The Creative Society is an arts employment charity that helps young people into jobs in the creative and cultural industries.
The days of the unpaid intern could be numbered. The excellent blog Interns Anonymous said last week that it had received information that HMRC will very shortly issue guidelines recognising that internships qualify for the minimum wage. And not before time. The practice of expecting graduates to work unpaid for months before they can even be considered for paid work is rife in the creative sector, particularly in the media.
But even if HMRC delivers less than hoped, influential voices in the industry are backing the abolition of this 21st century slave labour. Clive Jones, the chairman of GMTV and of Skillset, the skills and training quango for the creative sector, is launching a code of conduct for use of interns. The broadcasters’ industry website, www.broadcastnow.co.uk reported yesterday that Jones was seeking to put an end to the system whereby employment in the media was “defined by who, and not what, you know”.
Skillset has therefore linked up with Creative & Cultural Skills, Arts Council England and Skillfast-UK, to devise a code which will make graduate internships in the creative industries as fair and open as possible. This includes limiting work experience placements to no more than 160 hours in total (about a month), paying graduate internships at least the minimum wage and ensuring that such schemes are advertised openly. The Code of Practice is open for comments until 3 December here and it’s well worth adding your experience either of using interns or being one.

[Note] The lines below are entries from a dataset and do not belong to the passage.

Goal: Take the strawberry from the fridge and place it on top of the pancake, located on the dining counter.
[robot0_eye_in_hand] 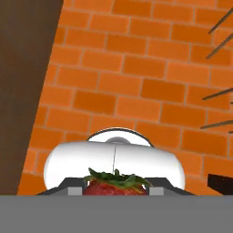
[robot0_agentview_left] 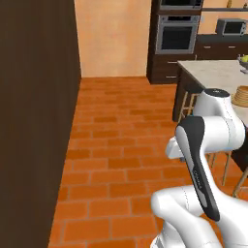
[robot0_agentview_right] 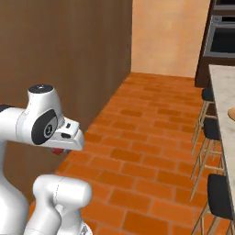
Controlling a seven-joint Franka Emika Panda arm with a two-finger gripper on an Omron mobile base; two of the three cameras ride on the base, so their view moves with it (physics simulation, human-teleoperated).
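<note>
the gripper [robot0_eye_in_hand: 116,191] is clenched on the strawberry [robot0_eye_in_hand: 116,184], which sits at the very bottom of the hand view, dark red with its green leafy cap on top, wedged between the two grey finger parts on either side. in the right base view a small red patch of the strawberry [robot0_agentview_right: 57,151] shows under the white hand, tucked low on the near left against the arm. the arm is folded close in over its own base, above an orange brick floor [robot0_agentview_left: 121,145] that stretches away toward the far wall. a tall dark-brown wooden wall panel [robot0_agentview_left: 34,121] runs along the left side of the scene, near the robot. off to the right stands the dining counter [robot0_agentview_left: 213,70], a beige marbled top, well apart from the hand. on its right part the pancake [robot0_agentview_left: 241,96] lies as a golden-brown stack at the edge of the left base view, and further back on the same top sits a yellow-green fruit [robot0_agentview_left: 243,60], partly cut off. dark stools [robot0_agentview_right: 219,193] on thin pale legs stand along the near side of the counter. at the far end, dark cabinets hold a built-in oven [robot0_agentview_left: 177,34] and a microwave [robot0_agentview_left: 231,27].
</note>
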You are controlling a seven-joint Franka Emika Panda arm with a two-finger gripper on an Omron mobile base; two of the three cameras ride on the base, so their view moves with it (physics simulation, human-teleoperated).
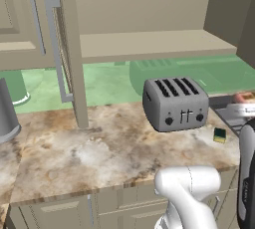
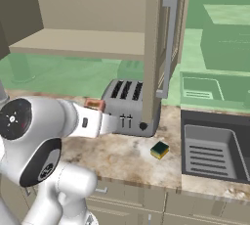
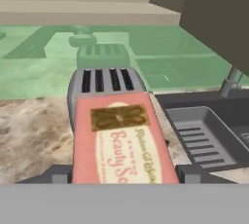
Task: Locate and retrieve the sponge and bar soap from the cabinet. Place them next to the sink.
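The bar soap is clamped in the claw, up above the toaster. The sponge already lies on the worktop near the sink. Carry it over slowly and put it down beside the sponge

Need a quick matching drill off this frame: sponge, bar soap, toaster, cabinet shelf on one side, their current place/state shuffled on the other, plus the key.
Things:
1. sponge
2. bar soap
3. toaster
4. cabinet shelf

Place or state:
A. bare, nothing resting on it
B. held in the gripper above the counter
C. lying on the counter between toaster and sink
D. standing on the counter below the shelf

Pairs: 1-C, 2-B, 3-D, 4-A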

What started as a way of giving school-leavers or graduates a quick burst of work experience to try out the reality of a chosen career has become an industry-wide system of exploitation and, increasingly, the only way into paid work. Worse, it privileges those with connections and sufficient funds to spend a good period of time after school or university without earning any money. Those who snap up the few rare paid jobs on offer are those who get to try out the newsroom or the design studio as interns. The ones who were well-connected in the first place. There really is no mysterious genetic explanation for why so many sons and daughters appear to follow their parents’ careers. The system of internships is institutionalising the old tradition of nepotism
If you want to see how very urgently the scourge of the modern internship needs reform take a look at another story today. The BBC website is reporting that some online job agencies are charging hundreds of pounds for introductions to employers offering internships. Meanwhile in the US wealthy parents buy internships for their children.